England Take Note: Terminally Obsessed Labuschagne Returns To the Fundamentals
Labuschagne evenly coats butter on both sides of a slice of white bread. “That’s essential,” he explains as he closes the lid of his grilled cheese press. “Perfect. Then you get it toasted on the outside.” He opens the grill to reveal a golden square of ideal crispiness, the gooey cheese happily bubbling away. “Here’s the key technique,” he explains. At which point, he does something horrific and unspeakable.
Already, it’s clear a sense of disinterest is beginning to appear in your eyes. The alarm bells of elaborate writing are flashing wildly. You’re likely conscious that Labuschagne hit 160 for his state team this week and is being widely discussed for an return to the Test side before the England-Australia contest.
No doubt you’d prefer to read more about that.

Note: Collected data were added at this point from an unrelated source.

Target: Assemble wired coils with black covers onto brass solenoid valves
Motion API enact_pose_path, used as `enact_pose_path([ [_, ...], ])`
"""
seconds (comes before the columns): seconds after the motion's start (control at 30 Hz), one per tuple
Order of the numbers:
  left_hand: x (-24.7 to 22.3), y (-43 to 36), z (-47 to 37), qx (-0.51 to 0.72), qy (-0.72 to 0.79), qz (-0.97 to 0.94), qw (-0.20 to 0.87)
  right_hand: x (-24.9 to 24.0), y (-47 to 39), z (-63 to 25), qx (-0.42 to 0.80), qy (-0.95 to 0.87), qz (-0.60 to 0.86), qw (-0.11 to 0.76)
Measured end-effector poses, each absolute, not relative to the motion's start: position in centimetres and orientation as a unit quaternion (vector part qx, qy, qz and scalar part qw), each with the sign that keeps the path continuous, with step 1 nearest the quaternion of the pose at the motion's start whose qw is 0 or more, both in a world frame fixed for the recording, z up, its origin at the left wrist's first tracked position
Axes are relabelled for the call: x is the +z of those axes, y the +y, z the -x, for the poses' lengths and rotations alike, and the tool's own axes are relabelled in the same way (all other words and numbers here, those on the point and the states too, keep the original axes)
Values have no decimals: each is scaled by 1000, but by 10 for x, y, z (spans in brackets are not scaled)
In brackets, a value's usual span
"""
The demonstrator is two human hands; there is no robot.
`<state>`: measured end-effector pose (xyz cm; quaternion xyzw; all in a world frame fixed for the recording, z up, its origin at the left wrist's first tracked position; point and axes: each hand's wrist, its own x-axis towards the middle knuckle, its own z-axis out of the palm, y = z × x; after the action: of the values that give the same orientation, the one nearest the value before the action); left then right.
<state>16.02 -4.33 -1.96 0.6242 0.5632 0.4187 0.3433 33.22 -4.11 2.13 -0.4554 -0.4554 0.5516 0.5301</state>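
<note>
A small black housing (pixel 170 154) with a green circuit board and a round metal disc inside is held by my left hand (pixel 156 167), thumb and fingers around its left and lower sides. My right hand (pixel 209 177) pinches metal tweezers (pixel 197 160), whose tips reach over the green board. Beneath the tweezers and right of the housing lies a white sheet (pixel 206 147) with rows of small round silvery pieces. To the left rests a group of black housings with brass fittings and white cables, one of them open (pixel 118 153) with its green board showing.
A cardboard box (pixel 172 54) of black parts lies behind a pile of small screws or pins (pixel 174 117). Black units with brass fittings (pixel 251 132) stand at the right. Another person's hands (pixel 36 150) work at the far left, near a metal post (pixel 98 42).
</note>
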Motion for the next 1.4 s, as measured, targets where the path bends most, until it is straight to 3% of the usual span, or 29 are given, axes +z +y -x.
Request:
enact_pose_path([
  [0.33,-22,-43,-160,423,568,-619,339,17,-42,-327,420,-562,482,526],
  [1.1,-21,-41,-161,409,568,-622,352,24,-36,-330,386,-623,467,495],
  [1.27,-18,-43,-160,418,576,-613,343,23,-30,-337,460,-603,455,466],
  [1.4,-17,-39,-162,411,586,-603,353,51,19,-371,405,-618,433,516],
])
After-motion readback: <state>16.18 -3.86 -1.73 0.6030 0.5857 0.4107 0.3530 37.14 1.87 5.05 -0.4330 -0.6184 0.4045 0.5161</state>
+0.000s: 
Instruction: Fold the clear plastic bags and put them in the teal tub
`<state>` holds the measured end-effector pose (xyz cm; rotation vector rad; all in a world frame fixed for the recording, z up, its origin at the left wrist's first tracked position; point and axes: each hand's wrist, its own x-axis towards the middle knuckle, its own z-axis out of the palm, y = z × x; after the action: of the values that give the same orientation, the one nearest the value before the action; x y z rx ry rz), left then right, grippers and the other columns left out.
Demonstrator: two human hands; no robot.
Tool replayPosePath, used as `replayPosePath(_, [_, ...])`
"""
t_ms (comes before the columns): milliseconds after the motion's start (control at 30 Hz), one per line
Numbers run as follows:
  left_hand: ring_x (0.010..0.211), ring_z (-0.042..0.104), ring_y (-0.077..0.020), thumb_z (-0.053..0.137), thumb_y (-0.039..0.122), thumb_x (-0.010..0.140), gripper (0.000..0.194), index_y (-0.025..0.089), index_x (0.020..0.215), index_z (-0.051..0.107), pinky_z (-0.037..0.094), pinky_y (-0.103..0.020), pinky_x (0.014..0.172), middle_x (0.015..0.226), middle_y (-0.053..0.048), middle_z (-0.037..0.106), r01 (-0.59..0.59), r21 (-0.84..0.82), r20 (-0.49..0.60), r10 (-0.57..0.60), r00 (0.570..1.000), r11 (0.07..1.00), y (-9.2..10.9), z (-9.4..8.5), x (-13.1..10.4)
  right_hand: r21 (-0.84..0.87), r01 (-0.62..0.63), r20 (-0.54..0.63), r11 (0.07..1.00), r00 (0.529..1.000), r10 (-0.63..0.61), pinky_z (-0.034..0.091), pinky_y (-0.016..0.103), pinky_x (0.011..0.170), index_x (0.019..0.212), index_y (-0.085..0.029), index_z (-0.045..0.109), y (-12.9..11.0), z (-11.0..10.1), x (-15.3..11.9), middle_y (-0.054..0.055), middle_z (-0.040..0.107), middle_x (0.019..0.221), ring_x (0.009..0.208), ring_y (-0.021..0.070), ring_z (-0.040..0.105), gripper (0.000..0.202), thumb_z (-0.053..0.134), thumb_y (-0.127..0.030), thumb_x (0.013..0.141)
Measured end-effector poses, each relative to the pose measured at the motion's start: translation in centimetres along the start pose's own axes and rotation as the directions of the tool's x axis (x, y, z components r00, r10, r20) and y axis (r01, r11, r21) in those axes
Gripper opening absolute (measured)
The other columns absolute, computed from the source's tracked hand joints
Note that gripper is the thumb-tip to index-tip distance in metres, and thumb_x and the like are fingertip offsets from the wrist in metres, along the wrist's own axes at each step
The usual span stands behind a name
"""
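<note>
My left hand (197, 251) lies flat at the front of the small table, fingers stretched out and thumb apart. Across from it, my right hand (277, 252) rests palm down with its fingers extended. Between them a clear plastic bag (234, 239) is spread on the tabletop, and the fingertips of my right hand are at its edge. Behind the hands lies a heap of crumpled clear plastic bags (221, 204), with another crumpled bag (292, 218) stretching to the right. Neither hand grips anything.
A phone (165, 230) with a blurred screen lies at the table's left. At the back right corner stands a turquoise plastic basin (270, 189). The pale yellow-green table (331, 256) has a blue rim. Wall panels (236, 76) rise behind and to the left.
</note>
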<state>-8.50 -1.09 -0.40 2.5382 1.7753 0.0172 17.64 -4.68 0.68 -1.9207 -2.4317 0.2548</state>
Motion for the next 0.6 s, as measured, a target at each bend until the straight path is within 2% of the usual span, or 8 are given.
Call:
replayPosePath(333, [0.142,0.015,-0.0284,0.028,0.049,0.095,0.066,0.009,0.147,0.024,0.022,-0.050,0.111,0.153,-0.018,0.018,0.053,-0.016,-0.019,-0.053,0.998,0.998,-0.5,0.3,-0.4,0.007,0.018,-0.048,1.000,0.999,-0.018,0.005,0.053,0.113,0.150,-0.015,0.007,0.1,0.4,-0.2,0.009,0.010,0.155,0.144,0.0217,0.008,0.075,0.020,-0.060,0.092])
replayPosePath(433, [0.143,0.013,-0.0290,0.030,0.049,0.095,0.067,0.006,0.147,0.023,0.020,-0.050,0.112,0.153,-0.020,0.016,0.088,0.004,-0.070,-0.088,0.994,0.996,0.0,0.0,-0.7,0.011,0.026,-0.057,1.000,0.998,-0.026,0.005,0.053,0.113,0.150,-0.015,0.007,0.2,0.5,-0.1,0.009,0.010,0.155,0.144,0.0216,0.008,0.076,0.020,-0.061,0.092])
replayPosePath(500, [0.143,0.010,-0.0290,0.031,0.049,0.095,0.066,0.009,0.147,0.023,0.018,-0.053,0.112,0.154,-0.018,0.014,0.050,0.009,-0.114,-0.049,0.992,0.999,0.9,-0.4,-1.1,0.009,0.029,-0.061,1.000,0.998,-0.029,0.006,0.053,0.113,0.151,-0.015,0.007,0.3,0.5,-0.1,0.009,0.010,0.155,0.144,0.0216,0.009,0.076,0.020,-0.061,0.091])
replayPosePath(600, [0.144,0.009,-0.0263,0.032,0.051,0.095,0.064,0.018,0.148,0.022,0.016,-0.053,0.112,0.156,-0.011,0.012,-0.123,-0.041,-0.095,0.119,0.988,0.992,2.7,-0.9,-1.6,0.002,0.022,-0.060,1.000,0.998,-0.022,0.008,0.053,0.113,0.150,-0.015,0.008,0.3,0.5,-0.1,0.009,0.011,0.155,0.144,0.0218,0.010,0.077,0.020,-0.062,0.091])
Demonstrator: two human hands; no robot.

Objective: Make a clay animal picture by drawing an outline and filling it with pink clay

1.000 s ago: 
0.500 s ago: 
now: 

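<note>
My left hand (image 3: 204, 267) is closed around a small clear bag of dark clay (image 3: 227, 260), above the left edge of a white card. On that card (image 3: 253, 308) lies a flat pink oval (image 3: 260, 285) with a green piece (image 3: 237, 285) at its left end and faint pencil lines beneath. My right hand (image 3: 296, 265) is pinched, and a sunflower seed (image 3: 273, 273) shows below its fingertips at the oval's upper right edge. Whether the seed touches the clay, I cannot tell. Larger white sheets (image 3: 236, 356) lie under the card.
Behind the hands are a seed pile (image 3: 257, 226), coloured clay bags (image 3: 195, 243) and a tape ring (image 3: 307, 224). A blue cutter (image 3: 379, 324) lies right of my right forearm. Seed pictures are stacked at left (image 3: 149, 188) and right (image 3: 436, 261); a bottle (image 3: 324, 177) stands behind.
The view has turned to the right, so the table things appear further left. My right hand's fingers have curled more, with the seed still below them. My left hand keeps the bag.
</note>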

But first – you now understand with frustration – you’re going to have to get through three paragraphs of light-hearted musing about toasties, plus an extra unwanted bonus paragraph of overly analytical commentary in the direct address. You groan once more.
Marnus transfers the sandwich on to a dish and moves toward the fridge. “Not many people do this,” he states, “but I genuinely enjoy the cold toastie. Boom, in the fridge. You get that cheese to harden up, go bat, come back. Boom. It’s ideal.”
The Cricket Context
Okay, let’s try it like this. Shall we get the cricket bit to begin with? Small reward for making it this far. And while there may only be six weeks until the initial match, Labuschagne’s century against the Tigers – his third this season in all formats – feels significantly impactful.
This is an Aussie opening batsmen badly short of performance and method, shown up by the South African team in the WTC final, shown up once more in the Caribbean afterwards. Labuschagne was dropped during that series, but on a certain level you sensed Australia were desperate to rehabilitate him at the soonest moment. Now he looks to have given them the ideal reason.
Here is a plan that Australia need to work. Khawaja has just one 100 in his recent 44 batting efforts. The young batsman looks less like a Test match opener and more like the good-looking star who might act as a batsman in a Bollywood movie. None of the alternatives has presented a strong argument. McSweeney looks cooked. Marcus Harris is still inexplicably hanging around, like dust or mold. Meanwhile their leader, Cummins, is injured and suddenly this appears as a unusually thin squad, lacking strength or equilibrium, the kind of effortless self-assurance that has often helped Australia dominate before a match begins.
The Batsman’s Revival
Enter Marnus: a world No 1 Test batter as in the recent past, recently omitted from the 50-over squad, the right person to return structure to a brittle empire. And we are advised this is a calmer and more meditative Labuschagne these days: a simplified, back-to-basics Labuschagne, not as maniacally obsessed with technical minutiae. “It seems I’ve really cut out extras,” he said after his ton. “Not overthinking, just what I need to score runs.”
Of course, this is doubted. Most likely this is a fresh image that exists entirely in Labuschagne’s personal view: still furiously stripping down that technique from dawn to dusk, going further toward simplicity than any player has attempted. You want less technical? Marnus will take time in the nets with coaches and video clips, exhaustively remoulding himself into the simplest player that has ever played. This is simply the trait of the obsessed, and the trait that has long made Labuschagne one of the deeply fascinating sportsmen in the game.
Bigger Scene
It could be before this inscrutably unpredictable historic rivalry, there is even a sort of pleasing dissonance to Labuschagne’s constant dedication. In England we have a team for whom detailed examination, not to mention self-review, is a risky subject. Trust your gut. Focus on the present. Live in the instant.
For Australia you have a batsman like Labuschagne, a man utterly absorbed with the game and wonderfully unconcerned by who knows about it, who sees cricket even in the spaces between the cricket, who handles this unusual pursuit with exactly the level of quirky respect it demands.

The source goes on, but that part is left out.